> _WHAT TO DO_
The copy must match the data below line for line and contain no images.

> _SOURCE MATERIAL_
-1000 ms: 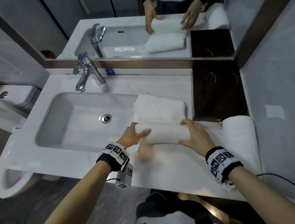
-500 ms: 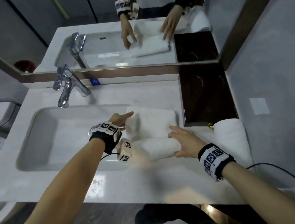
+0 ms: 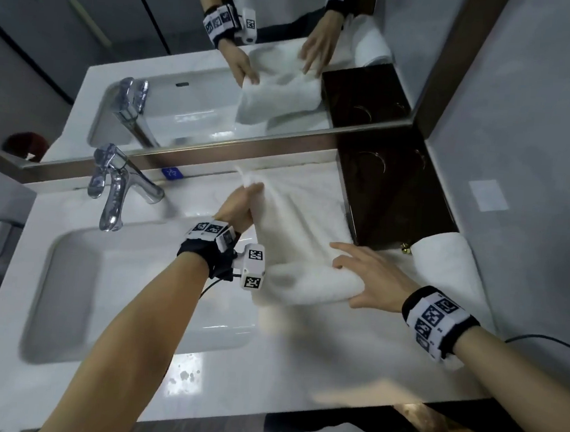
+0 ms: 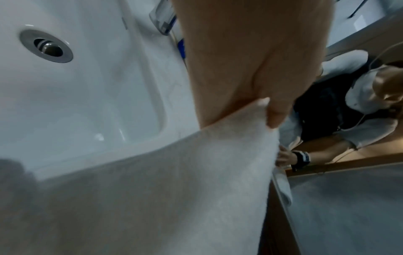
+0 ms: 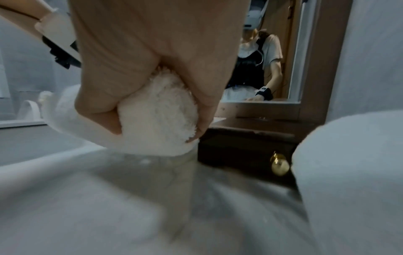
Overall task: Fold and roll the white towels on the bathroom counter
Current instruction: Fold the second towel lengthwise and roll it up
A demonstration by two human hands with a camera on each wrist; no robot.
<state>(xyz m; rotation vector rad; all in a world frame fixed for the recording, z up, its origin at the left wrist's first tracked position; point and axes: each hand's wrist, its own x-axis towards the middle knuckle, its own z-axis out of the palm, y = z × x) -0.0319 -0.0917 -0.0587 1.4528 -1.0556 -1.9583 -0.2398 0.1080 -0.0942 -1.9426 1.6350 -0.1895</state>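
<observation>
A white towel (image 3: 303, 224) lies on the counter (image 3: 300, 353) right of the sink, its near part rolled up. My left hand (image 3: 249, 192) pinches the towel's far left corner and holds it lifted off the counter near the mirror; the left wrist view shows fingers (image 4: 274, 117) clamped on the towel (image 4: 174, 189) edge. My right hand (image 3: 341, 281) grips the right end of the roll, thumb on the near side and fingers over the top. In the right wrist view the roll's end (image 5: 157, 107) sits inside that hand (image 5: 154, 129).
Another rolled white towel (image 3: 449, 273) stands at the right wall, also large in the right wrist view (image 5: 348, 172). A dark wooden tray (image 3: 394, 197) fills the back right corner. The sink (image 3: 68, 267) and chrome faucet (image 3: 114, 195) are to the left, with a mirror behind.
My left hand has left the roll, reached to the towel's far left corner and lifted it. My right hand has stayed at the roll's right end.
</observation>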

> _TASK SOLUTION_
-1000 ms: 
-500 ms: 
+0 ms: 
+0 ms: 
+0 ms: 
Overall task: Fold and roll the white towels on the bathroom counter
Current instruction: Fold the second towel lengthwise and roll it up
A demonstration by two human hands with a camera on each wrist; no robot.
<state>(xyz m; rotation vector rad; all in a world frame fixed for the recording, z up, its origin at the left wrist's first tracked position; point and axes: each hand's wrist, its own x-axis towards the middle knuckle, its own z-axis out of the palm, y = z × x) -0.0319 -0.0917 -0.0587 1.4528 -1.0556 -1.9583 -0.2398 0.1080 -0.0942 -1.9426 1.6350 -0.1895</state>
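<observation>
A white towel (image 3: 303, 224) lies on the counter (image 3: 300, 353) right of the sink, its near part rolled up. My left hand (image 3: 249, 192) pinches the towel's far left corner and holds it lifted off the counter near the mirror; the left wrist view shows fingers (image 4: 274, 117) clamped on the towel (image 4: 174, 189) edge. My right hand (image 3: 341, 281) grips the right end of the roll, thumb on the near side and fingers over the top. In the right wrist view the roll's end (image 5: 157, 107) sits inside that hand (image 5: 154, 129).
Another rolled white towel (image 3: 449, 273) stands at the right wall, also large in the right wrist view (image 5: 348, 172). A dark wooden tray (image 3: 394, 197) fills the back right corner. The sink (image 3: 68, 267) and chrome faucet (image 3: 114, 195) are to the left, with a mirror behind.
My left hand has left the roll, reached to the towel's far left corner and lifted it. My right hand has stayed at the roll's right end.
</observation>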

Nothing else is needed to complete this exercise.